>>
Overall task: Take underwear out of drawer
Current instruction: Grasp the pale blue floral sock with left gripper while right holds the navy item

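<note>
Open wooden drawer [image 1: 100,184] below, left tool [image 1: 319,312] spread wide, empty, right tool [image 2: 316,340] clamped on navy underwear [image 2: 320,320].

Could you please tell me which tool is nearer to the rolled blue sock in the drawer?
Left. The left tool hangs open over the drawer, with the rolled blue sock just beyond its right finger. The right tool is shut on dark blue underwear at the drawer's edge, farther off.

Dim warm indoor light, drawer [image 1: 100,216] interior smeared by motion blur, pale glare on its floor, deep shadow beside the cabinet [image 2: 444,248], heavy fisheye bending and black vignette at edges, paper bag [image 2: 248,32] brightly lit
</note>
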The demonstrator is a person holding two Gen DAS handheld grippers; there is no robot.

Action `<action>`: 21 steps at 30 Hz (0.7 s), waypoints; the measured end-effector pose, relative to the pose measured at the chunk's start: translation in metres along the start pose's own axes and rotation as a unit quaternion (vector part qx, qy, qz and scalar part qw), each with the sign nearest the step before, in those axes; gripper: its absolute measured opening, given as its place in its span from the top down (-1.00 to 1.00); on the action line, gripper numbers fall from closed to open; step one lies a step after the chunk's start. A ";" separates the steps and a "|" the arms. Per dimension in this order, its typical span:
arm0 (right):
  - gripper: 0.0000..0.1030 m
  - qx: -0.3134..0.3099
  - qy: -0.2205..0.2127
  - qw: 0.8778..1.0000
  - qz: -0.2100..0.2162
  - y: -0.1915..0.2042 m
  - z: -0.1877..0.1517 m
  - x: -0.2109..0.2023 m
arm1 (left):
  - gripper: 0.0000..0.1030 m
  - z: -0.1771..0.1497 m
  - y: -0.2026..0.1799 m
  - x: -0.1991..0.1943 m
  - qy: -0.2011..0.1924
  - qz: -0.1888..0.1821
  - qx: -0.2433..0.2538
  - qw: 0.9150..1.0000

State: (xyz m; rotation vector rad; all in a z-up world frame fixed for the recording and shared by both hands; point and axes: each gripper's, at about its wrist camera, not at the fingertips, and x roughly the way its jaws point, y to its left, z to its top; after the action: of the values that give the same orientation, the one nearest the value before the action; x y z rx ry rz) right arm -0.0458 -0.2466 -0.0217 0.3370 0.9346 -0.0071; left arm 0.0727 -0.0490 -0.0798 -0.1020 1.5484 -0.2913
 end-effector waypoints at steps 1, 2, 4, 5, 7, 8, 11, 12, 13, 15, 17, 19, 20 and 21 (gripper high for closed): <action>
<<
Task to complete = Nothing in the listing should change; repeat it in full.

Task output =
Overall task: Take underwear out of drawer
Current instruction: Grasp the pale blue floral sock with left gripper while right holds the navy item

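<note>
Open wooden drawer [image 1: 100,184] below, left tool [image 1: 319,312] spread wide, empty, right tool [image 2: 316,340] clamped on navy underwear [image 2: 320,320].

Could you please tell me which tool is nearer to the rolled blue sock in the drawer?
Left. The left tool hangs open over the drawer, with the rolled blue sock just beyond its right finger. The right tool is shut on dark blue underwear at the drawer's edge, farther off.

Dim warm indoor light, drawer [image 1: 100,216] interior smeared by motion blur, pale glare on its floor, deep shadow beside the cabinet [image 2: 444,248], heavy fisheye bending and black vignette at edges, paper bag [image 2: 248,32] brightly lit
</note>
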The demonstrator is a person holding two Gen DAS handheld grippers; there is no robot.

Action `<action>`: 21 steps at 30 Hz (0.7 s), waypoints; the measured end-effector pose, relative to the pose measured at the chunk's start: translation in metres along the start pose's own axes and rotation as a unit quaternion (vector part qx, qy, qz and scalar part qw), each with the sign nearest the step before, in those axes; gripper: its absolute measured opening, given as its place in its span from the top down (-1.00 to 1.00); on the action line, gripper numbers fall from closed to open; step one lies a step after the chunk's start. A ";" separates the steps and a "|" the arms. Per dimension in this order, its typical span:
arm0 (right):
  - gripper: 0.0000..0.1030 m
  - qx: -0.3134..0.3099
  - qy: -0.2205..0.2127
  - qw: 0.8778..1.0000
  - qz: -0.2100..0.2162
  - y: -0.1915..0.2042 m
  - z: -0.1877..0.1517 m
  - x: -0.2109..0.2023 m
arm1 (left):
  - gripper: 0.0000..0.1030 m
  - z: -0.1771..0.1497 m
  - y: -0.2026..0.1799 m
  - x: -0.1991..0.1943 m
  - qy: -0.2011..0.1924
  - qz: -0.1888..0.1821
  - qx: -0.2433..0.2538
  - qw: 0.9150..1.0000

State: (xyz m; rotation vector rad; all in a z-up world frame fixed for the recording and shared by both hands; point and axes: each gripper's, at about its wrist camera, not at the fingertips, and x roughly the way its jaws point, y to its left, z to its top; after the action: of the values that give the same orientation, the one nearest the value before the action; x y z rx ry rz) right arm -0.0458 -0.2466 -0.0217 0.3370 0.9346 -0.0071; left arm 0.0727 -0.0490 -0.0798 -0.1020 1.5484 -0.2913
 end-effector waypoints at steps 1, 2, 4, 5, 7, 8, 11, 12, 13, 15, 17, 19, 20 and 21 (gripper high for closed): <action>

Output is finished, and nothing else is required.